** Activity **
Read through the lines below for the string "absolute" and copy each one that has it.

** Data shown **
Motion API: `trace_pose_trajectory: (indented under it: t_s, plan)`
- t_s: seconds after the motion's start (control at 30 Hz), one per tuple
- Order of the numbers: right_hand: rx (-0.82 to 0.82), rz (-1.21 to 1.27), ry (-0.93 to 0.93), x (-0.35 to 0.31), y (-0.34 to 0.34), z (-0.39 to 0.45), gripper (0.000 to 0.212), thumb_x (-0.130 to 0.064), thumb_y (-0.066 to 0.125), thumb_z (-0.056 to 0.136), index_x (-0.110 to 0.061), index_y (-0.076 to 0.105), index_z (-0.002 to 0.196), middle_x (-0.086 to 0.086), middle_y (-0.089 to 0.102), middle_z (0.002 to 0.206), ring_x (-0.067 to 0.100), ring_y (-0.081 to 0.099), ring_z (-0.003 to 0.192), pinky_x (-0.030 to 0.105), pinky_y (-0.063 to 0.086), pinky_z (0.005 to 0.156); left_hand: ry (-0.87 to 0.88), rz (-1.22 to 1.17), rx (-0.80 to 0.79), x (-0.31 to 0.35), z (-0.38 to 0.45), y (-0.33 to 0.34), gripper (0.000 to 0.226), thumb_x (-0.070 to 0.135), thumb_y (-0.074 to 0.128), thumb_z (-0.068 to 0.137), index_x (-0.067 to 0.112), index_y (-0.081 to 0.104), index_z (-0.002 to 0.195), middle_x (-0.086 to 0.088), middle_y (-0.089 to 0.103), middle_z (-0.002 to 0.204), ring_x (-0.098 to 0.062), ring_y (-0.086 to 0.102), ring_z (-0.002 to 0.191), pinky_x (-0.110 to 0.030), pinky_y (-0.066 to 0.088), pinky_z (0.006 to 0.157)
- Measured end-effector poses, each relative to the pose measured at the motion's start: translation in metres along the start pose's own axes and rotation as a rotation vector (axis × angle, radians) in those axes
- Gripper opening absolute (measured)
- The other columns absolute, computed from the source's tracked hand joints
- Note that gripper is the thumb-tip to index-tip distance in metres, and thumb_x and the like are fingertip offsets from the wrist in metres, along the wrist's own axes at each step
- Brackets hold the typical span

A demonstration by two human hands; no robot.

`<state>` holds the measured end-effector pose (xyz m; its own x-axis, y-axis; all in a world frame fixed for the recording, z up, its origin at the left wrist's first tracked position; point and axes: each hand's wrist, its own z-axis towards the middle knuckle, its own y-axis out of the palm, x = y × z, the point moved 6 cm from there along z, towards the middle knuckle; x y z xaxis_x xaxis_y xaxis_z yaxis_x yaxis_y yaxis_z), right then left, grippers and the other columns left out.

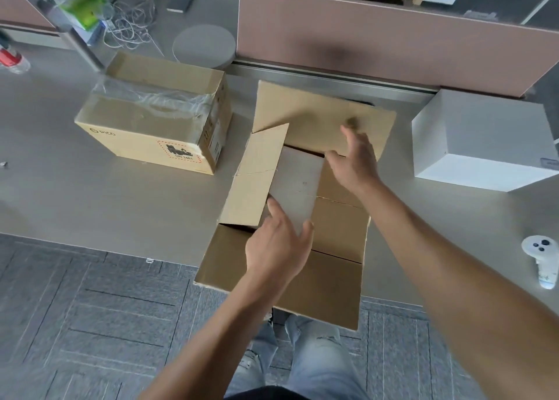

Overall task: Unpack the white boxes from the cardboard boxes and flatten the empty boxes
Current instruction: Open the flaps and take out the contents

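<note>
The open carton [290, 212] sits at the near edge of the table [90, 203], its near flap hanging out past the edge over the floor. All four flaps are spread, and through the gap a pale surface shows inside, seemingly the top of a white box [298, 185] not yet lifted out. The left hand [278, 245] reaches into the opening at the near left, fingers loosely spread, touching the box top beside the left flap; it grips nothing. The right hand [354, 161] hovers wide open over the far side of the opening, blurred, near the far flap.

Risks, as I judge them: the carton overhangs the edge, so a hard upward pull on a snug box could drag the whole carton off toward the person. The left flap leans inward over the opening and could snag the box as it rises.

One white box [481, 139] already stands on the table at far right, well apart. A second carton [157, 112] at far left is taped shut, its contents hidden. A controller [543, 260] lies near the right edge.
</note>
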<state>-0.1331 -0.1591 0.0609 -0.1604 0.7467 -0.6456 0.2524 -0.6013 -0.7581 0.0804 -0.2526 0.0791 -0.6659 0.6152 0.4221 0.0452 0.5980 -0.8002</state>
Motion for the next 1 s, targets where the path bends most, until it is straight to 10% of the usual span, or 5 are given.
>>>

** Response area **
- Gripper opening absolute (measured)
- The other columns absolute, computed from the source's tracked hand joints

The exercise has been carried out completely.